WHAT IS BEING ASKED
Only one stretch of the listing below is wanted. Begin at the line that has "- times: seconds", stop after the line that has "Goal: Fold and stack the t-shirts", and repeat every line in between exactly.

RECORDED DATA
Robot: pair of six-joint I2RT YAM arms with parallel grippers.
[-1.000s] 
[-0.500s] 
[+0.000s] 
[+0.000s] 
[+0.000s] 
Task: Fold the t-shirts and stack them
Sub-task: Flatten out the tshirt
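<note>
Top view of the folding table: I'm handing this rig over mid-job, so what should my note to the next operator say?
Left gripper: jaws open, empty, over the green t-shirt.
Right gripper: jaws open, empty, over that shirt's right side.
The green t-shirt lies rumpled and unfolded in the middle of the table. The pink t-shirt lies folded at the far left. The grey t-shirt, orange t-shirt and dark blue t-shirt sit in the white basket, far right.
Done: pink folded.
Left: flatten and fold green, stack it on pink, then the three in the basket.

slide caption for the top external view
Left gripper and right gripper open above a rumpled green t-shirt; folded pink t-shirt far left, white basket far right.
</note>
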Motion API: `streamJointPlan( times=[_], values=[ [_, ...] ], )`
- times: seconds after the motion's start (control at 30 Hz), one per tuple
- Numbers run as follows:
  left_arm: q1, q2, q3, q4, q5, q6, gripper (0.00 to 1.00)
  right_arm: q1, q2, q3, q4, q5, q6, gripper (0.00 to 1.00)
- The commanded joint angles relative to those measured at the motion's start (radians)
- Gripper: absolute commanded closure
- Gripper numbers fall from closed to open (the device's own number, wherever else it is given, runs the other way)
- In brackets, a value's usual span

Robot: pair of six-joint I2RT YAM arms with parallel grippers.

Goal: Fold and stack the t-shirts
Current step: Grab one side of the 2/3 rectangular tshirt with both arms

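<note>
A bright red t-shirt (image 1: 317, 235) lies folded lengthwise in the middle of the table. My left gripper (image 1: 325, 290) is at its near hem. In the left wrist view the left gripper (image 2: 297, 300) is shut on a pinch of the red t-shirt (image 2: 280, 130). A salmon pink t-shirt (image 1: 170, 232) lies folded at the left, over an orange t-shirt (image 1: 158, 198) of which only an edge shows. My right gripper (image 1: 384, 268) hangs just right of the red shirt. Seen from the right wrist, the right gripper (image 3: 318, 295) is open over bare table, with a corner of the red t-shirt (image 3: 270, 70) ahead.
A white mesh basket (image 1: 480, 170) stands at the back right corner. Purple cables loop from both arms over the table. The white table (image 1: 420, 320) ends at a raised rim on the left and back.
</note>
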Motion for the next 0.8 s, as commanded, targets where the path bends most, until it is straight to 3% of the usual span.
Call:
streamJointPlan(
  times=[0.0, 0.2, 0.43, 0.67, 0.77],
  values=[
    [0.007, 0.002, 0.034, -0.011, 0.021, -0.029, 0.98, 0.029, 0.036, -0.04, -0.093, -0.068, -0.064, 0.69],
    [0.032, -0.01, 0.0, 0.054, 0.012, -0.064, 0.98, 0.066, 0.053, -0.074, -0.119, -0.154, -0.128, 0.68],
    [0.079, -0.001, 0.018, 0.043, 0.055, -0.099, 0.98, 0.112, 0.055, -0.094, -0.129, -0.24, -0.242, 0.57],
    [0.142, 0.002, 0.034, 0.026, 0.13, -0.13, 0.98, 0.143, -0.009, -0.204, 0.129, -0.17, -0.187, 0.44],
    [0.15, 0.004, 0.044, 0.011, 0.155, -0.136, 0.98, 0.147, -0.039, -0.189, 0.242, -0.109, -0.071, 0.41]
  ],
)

TASK OUTPUT
- times: seconds after the motion's start (control at 30 Hz), one per tuple
- Numbers run as follows:
  left_arm: q1, q2, q3, q4, q5, q6, gripper (0.00 to 1.00)
  right_arm: q1, q2, q3, q4, q5, q6, gripper (0.00 to 1.00)
- The commanded joint angles relative to those measured at the motion's start (radians)
- Gripper: absolute commanded closure
- Gripper numbers fall from closed to open (the device's own number, wherever else it is given, runs the other way)
- In brackets, a value's usual span

Robot: pair of six-joint I2RT YAM arms with parallel grippers.

Goal: Fold and stack the t-shirts

Nothing else remains for the exercise.